Ohhh, like spy shit! Dude, that's pretty fucking sweet. Sometimes I feel like superheroes are kinda overdone, you know? Like, wow you can run faster than the speed of light, how are we supposed to get drama out of that?
[That? That's a look of understanding.] Oh, shit dude, I'm sorry. My mom didn't HATE us, just... I'm the oldest, I'm supposed to get married and give her grandchildren.

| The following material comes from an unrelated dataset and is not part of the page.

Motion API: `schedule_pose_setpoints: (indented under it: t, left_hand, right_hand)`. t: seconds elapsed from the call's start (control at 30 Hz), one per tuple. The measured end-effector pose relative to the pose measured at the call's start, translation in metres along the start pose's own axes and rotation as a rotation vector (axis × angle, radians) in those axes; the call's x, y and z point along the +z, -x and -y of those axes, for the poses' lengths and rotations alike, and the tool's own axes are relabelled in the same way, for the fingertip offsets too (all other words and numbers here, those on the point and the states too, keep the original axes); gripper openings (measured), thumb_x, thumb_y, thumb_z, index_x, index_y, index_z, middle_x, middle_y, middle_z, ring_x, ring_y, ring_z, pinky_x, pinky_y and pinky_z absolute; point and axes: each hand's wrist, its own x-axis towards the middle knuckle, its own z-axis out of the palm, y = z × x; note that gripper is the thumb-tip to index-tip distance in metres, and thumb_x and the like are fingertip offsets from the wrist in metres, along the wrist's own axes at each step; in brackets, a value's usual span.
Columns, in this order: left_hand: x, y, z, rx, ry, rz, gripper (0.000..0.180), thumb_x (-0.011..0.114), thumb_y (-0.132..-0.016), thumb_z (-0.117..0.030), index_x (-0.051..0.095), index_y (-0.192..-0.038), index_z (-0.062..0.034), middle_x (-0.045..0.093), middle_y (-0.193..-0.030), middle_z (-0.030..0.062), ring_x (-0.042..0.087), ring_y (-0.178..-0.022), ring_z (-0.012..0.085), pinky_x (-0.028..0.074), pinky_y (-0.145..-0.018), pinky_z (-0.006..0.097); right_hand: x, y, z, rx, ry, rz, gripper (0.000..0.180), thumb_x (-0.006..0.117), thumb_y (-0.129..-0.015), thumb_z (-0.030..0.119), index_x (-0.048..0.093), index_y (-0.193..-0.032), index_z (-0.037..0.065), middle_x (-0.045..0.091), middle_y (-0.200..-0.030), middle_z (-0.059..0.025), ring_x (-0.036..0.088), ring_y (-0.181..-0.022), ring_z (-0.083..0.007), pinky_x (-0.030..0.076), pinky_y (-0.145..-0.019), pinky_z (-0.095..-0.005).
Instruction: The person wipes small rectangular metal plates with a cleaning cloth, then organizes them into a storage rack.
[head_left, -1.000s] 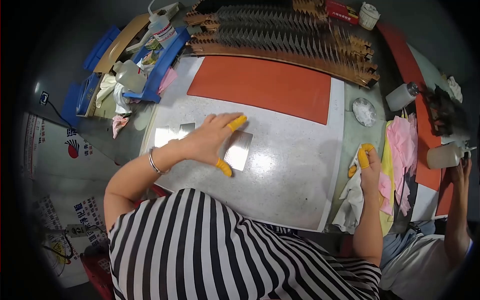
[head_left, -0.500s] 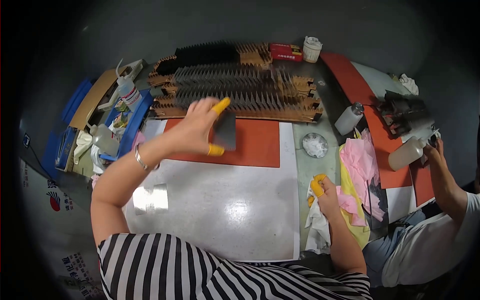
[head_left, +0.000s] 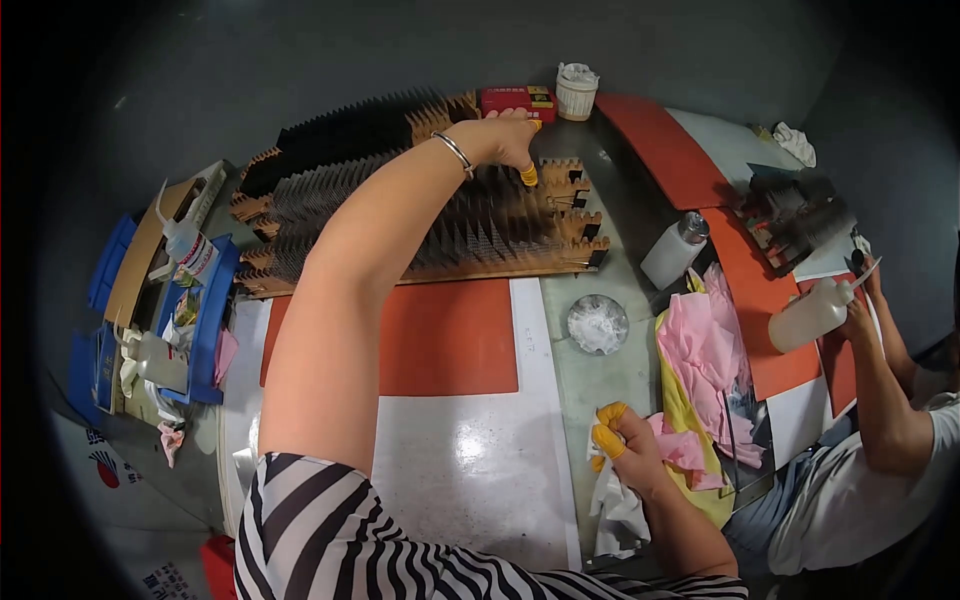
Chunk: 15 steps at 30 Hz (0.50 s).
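My left hand [head_left: 508, 142], with yellow finger cots on thumb and forefinger, reaches far forward over the right part of the racks. Its thumb and forefinger are curled around a thin dark plate, seen almost edge-on and mostly hidden. Below and left of it, wooden racks [head_left: 500, 268] hold rows of upright dark plates [head_left: 330, 190]. My right hand [head_left: 630, 445], also in yellow cots, is closed on a crumpled white cloth [head_left: 620, 518] at the lower right. A red-orange mat [head_left: 450, 345] lies under my left forearm, on a white sheet [head_left: 500, 455].
Right of the mat are a round dish with white stuff [head_left: 597, 325], a silver-capped bottle [head_left: 675, 250] and pink cloth [head_left: 700, 320]. A blue tray [head_left: 212, 320] with bottles stands left. At the back are a red box [head_left: 520, 100] and white tub [head_left: 577, 92]. A co-worker's hand [head_left: 858, 320] is far right.
My left hand has gone forward and right from the mat to the racks, taking the dark plate along. The whole view has shifted. My right hand still grips the cloth.
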Motion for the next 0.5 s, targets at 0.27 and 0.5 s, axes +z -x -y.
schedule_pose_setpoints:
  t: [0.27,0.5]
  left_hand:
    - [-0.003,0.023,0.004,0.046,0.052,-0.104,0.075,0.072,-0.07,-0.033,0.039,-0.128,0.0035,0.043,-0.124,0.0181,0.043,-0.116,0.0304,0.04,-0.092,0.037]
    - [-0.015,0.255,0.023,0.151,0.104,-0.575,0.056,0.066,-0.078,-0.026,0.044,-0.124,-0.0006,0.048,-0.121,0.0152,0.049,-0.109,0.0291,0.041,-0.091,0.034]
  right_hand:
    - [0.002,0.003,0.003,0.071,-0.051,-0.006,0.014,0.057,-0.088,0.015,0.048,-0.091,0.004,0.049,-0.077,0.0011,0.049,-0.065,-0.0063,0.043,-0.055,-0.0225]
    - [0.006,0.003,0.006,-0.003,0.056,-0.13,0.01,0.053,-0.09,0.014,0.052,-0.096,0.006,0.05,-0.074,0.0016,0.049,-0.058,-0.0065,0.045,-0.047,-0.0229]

I was sick a lot as a kid, so I get that. I, uh. Would get really freaked out by things, sometimes, stuff nobody else cared about. Like when I found out microorganisms live in your body I flipped my shit. I'm lucky enough not to have hated my dick, but I can understand how it could happen. I hope you feel a little less awful about it now.
[Kyle's okay with his dick. It's everything else that he hates.]
Thanks. You're being way too nice, but I appreciate it.